The end of a relationship is a little death, a potential that merges back into the background. Just as with the big deaths, there are stages of denial, grief, bargaining, anger, depression and acceptance ... and rarely in that order! "The bigger they are, the harder they fall." It's harder still when you have to let go of the rope with clear eyes and hope that the other does not fall, knowing full well that you are helpless to affect their trajectory now.



My father, as a teenager, found out over breakfast that his beloved uncle had been killed. He continued pouring his cereal. His mother, my grandmother who died before I was born, lashed into him for not having the "correct" response to his uncle's death.

I am divorced. I still have deep and conflicted feelings for my ex. I loved her with a full heart and left her not because I wanted to, but because I knew it would be best for her, and only incidentally for me. She may never forgive me, which is her privilege. I wish her well but she is a part of my past, not of my future. I went through the same round of various people expressing shock, misunderstanding what had happened, blaming me, spreading malicious gossip, making false assumptions and drawing inaccurate conclusions, talking behind my back and other pin-pricks that tore through my tattered self.

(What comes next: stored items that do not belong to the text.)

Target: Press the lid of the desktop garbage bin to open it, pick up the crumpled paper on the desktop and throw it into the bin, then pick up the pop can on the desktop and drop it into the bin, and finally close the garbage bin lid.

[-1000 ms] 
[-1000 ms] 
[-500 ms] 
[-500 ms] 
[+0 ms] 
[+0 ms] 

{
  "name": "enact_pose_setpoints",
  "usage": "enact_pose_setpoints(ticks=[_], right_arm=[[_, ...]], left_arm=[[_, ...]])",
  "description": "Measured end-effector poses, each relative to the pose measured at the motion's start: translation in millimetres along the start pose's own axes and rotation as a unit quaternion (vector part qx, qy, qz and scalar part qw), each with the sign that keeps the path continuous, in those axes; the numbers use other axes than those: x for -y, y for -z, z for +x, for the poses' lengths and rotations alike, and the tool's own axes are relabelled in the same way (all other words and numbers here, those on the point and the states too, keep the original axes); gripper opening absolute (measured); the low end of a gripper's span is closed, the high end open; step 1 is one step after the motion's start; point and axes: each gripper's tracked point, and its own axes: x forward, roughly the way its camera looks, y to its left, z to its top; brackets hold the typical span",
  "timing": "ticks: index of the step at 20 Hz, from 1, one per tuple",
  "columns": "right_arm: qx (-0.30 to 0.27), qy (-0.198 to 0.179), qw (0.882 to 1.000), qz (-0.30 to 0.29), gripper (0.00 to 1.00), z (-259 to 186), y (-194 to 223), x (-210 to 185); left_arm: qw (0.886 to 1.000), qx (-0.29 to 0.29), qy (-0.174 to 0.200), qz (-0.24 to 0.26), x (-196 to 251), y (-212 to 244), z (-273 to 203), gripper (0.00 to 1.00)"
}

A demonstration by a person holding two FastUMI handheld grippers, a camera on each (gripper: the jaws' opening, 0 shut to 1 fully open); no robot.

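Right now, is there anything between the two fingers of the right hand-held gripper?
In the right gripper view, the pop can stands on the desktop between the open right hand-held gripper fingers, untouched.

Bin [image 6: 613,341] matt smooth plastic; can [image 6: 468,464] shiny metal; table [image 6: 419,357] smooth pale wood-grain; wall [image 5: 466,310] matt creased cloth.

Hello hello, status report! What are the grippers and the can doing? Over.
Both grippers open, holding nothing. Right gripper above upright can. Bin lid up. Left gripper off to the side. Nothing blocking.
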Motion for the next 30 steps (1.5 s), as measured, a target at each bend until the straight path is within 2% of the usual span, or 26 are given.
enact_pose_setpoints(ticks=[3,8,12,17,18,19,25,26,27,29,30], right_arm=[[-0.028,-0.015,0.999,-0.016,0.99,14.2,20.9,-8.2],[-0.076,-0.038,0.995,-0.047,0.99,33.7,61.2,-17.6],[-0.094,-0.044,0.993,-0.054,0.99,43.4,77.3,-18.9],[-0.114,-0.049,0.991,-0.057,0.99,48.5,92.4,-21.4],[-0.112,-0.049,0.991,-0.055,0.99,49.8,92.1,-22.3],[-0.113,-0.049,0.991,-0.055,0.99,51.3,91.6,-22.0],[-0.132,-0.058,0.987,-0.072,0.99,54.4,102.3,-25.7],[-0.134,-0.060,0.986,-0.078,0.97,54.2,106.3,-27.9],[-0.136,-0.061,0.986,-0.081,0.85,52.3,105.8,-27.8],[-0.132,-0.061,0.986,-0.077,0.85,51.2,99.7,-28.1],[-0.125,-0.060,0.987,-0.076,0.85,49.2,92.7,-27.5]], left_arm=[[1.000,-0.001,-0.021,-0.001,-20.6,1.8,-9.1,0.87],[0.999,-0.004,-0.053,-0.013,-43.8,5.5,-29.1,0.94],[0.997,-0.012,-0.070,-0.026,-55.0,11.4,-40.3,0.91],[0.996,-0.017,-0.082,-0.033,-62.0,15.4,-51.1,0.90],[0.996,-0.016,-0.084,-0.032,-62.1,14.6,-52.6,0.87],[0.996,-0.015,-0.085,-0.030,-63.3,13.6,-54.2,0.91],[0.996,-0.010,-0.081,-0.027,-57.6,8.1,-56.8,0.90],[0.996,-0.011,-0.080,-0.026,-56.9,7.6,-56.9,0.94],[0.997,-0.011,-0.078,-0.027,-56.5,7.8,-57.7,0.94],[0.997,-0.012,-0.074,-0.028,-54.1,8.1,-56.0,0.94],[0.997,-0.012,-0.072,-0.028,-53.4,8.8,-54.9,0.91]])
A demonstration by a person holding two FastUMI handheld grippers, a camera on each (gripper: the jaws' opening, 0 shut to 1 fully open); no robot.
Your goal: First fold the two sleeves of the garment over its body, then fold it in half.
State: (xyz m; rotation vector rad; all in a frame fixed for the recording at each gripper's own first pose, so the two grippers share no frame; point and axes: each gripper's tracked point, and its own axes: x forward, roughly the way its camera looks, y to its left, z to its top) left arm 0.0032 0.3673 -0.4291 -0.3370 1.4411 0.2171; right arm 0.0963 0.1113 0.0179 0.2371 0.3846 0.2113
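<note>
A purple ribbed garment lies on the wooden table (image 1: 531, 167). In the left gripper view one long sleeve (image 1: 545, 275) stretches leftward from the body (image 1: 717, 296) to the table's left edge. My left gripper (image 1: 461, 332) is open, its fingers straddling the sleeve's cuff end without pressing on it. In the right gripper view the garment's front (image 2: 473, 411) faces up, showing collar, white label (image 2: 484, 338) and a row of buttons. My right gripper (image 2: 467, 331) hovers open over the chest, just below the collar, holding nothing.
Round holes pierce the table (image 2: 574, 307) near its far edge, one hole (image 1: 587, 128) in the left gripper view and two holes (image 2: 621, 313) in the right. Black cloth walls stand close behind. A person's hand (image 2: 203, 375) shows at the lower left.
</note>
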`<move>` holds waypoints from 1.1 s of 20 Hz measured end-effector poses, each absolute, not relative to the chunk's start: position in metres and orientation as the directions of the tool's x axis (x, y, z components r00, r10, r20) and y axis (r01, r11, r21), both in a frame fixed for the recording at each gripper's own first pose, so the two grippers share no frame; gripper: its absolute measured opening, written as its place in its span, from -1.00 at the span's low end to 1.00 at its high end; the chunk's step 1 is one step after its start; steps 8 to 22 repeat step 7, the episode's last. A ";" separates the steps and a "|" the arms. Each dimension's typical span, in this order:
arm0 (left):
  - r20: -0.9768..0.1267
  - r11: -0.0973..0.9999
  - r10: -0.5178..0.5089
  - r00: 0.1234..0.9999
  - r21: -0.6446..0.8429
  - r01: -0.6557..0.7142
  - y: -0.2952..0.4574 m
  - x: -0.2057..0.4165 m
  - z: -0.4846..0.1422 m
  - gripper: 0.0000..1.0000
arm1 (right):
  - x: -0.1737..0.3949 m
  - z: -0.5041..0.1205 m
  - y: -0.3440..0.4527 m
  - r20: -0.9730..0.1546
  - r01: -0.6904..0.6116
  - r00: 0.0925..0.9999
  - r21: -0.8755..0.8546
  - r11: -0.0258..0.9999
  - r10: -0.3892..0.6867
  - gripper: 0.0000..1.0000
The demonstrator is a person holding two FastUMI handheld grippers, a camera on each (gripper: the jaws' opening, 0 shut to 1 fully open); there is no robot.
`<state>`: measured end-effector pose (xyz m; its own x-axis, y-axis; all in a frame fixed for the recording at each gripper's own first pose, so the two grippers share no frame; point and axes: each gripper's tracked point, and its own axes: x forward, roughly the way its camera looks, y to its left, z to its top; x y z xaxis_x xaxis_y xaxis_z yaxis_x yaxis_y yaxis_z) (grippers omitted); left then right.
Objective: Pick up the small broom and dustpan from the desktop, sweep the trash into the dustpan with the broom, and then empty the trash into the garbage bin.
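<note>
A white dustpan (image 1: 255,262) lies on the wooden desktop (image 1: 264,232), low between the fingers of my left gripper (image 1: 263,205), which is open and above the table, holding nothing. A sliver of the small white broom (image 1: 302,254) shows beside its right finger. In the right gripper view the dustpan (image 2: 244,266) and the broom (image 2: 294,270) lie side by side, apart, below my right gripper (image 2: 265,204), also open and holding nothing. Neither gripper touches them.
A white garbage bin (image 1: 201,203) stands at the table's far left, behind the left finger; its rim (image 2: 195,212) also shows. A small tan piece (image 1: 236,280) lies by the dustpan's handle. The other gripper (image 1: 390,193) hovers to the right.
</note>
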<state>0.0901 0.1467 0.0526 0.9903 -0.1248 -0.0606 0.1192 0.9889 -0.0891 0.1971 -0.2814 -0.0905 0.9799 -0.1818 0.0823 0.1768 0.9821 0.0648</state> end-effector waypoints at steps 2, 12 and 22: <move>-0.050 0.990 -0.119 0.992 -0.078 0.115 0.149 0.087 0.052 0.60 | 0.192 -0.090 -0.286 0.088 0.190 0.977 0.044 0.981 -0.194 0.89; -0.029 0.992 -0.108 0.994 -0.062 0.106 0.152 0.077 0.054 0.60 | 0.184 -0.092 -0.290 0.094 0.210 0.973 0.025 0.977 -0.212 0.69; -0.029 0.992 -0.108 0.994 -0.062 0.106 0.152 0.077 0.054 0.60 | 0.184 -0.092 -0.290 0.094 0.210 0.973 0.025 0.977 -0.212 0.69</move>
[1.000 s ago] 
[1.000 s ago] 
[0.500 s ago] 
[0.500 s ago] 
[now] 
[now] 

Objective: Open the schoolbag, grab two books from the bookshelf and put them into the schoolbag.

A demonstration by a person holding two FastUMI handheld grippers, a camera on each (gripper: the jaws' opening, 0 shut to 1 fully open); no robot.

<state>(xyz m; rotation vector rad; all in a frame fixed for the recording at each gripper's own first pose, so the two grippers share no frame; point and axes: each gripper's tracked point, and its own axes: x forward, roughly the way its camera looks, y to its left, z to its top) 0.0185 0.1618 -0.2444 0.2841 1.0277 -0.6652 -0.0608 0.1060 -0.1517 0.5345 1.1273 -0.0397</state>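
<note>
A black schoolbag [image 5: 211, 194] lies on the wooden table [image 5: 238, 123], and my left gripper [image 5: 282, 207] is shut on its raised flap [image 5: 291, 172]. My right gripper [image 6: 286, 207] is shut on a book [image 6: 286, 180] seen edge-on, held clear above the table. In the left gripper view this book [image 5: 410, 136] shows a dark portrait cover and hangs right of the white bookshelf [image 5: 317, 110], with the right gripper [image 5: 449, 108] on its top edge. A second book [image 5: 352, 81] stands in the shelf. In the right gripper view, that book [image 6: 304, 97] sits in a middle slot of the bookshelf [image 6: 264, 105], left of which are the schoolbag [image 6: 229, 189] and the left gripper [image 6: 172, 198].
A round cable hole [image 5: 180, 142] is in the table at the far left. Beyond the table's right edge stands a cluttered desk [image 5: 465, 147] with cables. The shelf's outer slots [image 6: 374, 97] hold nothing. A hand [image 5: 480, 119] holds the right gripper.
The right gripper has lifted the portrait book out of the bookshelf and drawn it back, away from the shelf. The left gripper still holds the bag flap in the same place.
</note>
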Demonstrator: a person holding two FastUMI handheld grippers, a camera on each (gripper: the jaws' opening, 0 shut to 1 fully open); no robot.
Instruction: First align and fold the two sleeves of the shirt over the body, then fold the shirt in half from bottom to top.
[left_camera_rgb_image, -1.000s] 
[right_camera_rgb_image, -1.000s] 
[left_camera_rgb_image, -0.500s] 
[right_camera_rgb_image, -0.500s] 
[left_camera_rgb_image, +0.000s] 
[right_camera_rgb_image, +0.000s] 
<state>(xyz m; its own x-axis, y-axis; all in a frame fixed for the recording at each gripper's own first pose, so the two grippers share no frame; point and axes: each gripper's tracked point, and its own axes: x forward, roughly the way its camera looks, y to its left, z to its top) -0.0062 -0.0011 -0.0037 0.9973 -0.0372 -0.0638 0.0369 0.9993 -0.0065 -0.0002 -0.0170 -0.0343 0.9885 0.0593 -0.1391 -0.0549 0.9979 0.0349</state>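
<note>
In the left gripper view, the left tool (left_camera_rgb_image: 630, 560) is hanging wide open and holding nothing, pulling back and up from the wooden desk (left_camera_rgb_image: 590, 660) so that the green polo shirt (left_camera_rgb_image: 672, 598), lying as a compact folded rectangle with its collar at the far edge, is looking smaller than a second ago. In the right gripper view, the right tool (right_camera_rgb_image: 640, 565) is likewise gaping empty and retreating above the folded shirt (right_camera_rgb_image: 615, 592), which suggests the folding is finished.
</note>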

One of the few things that comforted me during that awful time was the words of Lois McMaster Bujold. "Guard your honor. Let your reputation fall where it will. And outlive the bastards."

I am very grateful to those friends who were there for me in their own ways. If I seem emotionally attached to certain people for no logical reason, consider carefully: I may very well have a reason, a very good one or several very good ones. Ask if you dare.

A few months ago, I found out five minutes before I was scheduled to teach a class that a very good friend of mine was killed. I taught the class, lurched through my commitments, and then and only then, once safe for the night, did I allow myself to utterly fall apart. In private, except for this.

Anyone who assumes that I am a cold-hearted bastard because I put my work before my emotions is also a fool.

I am a Bast-ard. I am not, however, lacking in emotion or deeper feelings. I simply keep them private.



Please do your friends, whoever they may be, the courtesy of failing to assume. Wish them well and at least do no harm. Blessed be.